▸ **What to produce**: Quote the data exactly, first line to the line containing "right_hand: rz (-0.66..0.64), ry", with no pictures.

Data records Start Marker

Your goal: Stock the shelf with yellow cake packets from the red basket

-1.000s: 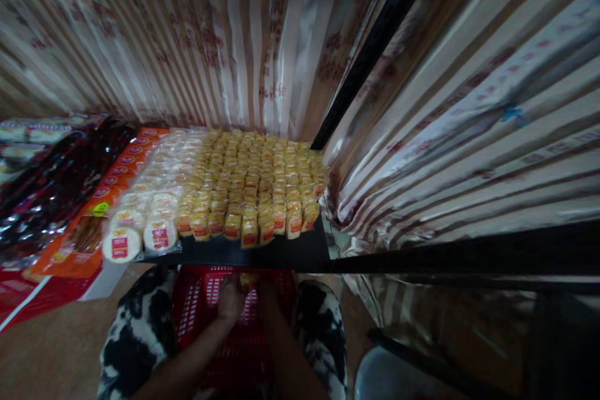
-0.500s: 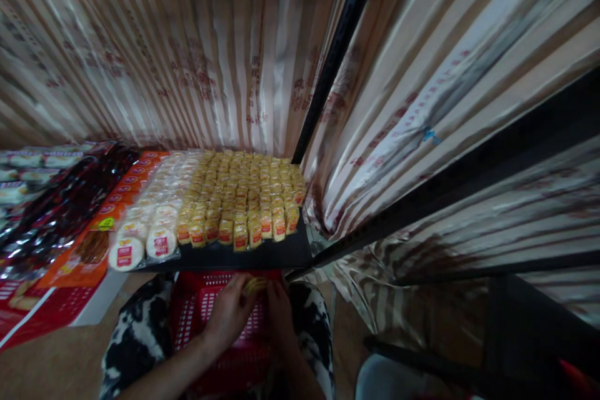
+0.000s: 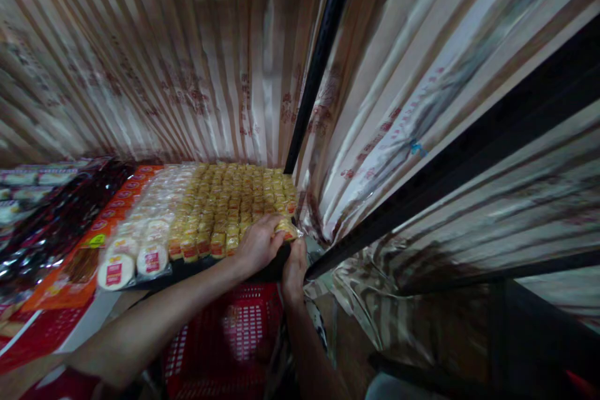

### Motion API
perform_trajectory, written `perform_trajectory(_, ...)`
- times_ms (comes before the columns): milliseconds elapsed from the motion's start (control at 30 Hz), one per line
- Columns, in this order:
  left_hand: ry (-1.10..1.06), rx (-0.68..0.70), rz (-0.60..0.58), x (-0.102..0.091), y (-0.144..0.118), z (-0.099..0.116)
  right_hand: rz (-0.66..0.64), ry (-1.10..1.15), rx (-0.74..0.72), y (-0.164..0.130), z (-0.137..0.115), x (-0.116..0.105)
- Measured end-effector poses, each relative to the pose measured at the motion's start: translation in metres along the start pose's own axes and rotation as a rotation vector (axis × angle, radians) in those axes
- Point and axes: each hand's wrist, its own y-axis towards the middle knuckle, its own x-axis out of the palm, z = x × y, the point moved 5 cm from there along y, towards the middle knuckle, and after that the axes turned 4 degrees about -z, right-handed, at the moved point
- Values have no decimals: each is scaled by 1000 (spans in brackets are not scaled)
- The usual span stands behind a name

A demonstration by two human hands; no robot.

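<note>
Rows of small yellow wrapped snack packs (image 3: 225,200) stand close together on a black shelf (image 3: 180,270). At the front right corner of these rows, my left hand (image 3: 260,240) is closed on a yellow snack pack (image 3: 287,229). My right hand (image 3: 294,265) is beside it, its fingers closed on the clear wrapper at the pack's right end. Below the shelf edge, a red plastic basket (image 3: 187,350) stands between my legs; what lies in it is too dark to tell.
Left of the yellow packs are round white wrapped packs (image 3: 115,270), orange packets (image 3: 60,281) and dark shiny packets (image 3: 56,225). A black upright post (image 3: 312,87) rises at the back corner. Striped plastic sheeting (image 3: 206,62) hangs behind, and a black bar (image 3: 422,187) slants across the right.
Both my hands have moved up and forward from over the red basket to the front right corner of the yellow rows, carrying a yellow pack. The view has shifted slightly.
</note>
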Motion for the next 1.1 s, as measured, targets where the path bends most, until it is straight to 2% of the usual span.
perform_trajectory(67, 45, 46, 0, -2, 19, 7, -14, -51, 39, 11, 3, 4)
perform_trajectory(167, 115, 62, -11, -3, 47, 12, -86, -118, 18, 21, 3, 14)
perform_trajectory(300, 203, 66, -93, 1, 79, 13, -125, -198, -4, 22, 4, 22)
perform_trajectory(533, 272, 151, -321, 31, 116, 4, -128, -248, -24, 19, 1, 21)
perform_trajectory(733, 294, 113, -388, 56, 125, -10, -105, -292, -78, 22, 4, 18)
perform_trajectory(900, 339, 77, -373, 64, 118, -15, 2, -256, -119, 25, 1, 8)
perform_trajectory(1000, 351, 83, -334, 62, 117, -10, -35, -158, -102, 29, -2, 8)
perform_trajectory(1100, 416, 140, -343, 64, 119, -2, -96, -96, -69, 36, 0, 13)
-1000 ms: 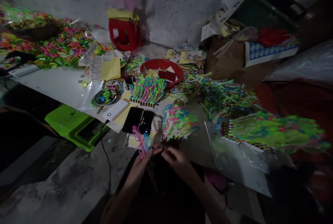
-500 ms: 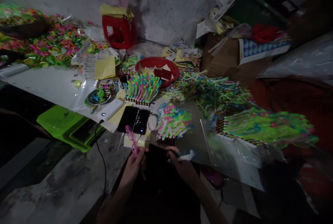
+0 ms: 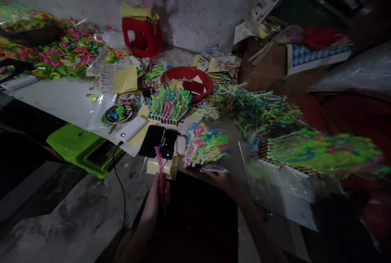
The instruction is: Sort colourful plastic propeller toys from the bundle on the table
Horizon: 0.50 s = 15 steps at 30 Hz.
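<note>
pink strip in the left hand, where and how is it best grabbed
Probably pinch the pink strip near its free upper end, bringing the grip in from the right. It is narrow, so fingertips should suffice. That end sticks out past the left hand, whose thumb and fingers surround the lower part.

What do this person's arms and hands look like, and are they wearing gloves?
No gloves! The left hand and right hand are bare, with slim forearms. No sleeves show on them. I see no watch or bracelet, but it's dim. Dark clothing covers the lap.
</note>
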Motion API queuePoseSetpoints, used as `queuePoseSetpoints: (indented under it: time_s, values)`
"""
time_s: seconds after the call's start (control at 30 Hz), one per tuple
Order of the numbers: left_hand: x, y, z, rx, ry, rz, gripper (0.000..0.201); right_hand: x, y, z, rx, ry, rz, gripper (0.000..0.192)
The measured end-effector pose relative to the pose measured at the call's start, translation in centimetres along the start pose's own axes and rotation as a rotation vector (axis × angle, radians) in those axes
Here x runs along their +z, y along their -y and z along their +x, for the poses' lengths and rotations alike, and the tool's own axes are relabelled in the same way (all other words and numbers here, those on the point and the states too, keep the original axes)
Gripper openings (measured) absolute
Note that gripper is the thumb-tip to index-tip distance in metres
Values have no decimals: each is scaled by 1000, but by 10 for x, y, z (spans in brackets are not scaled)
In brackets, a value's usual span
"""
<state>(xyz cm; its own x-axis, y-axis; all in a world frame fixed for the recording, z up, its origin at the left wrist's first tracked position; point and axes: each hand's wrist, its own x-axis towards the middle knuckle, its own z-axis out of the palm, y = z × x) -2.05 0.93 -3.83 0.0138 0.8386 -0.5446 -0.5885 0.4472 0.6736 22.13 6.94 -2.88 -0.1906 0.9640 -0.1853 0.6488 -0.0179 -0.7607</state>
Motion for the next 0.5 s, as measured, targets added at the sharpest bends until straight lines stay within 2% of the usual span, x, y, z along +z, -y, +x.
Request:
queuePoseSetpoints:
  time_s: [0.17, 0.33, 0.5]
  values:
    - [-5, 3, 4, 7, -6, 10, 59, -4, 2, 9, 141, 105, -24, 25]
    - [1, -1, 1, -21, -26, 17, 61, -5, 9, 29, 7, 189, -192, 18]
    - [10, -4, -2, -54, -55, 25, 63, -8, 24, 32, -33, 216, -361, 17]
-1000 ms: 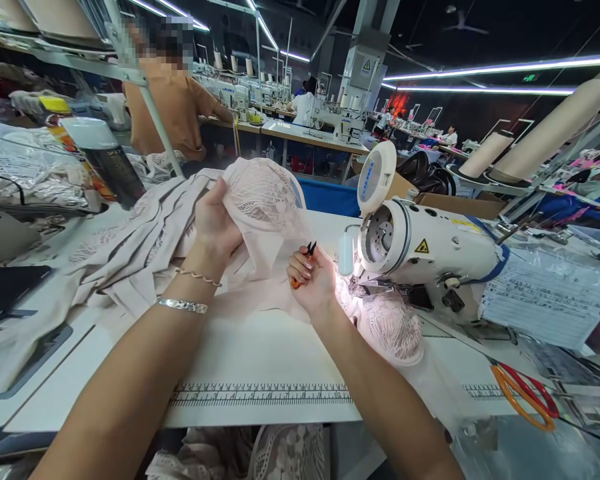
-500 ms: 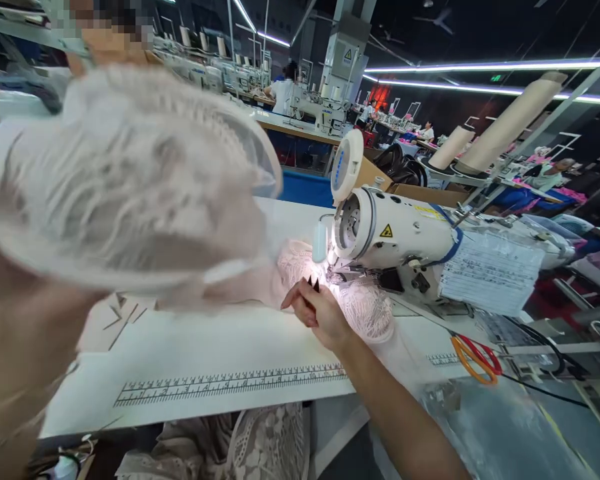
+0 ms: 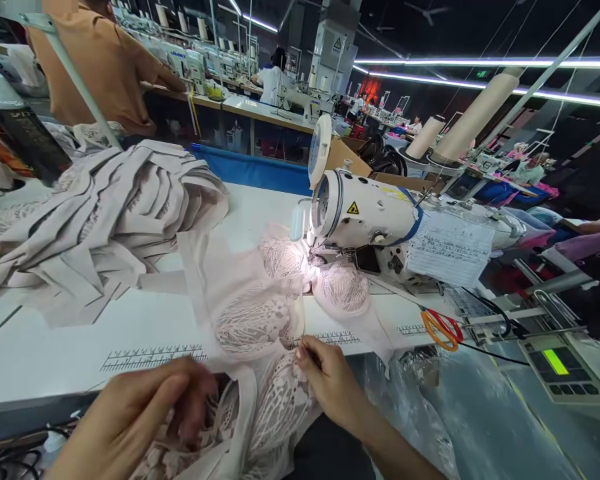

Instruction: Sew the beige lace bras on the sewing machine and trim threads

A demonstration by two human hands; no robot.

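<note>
Here, pale lace fabric is pinched at its border between the thumb and forefinger of the right hand, at the near edge of a white table. More of the lace is bunched beneath the left hand, whose fingers are curled and blurred; whether anything is gripped by them cannot be told. Just beyond the right hand, a rounded lace cup is laid over the table's edge; whether it is joined to the pinched piece cannot be made out. Farther beyond that hand, a white sewing machine is seen, with two more lace cups brightly lit on either side of its needle area. A handwritten sheet is fixed to the machine. To the right of the right hand, scissors with orange and red handles are placed. Just beyond the left hand, a ruler scale is marked on the table, and farther beyond, a heap of pale fabric pieces is piled. Well beyond the left hand, a person in a brown top is seen from behind.
</note>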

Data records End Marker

▸ **Solution**:
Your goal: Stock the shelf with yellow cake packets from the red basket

-1.000s: 
-0.500s: 
+0.000s: 

### Motion API
perform_trajectory, written `perform_trajectory(_, ...)`
- times_ms (comes before the columns): milliseconds elapsed from the motion's start (control at 30 Hz), one per line
- Columns, in this order:
  left_hand: ry (-1.10..1.06), rx (-0.68..0.70), rz (-0.60..0.58), x (-0.102..0.091), y (-0.144..0.118), z (-0.099..0.116)
  right_hand: rz (-0.66..0.64), ry (-1.10..1.15), rx (-0.74..0.72), y (-0.164..0.130), z (-0.137..0.115), x (-0.116..0.105)

The output requires no additions.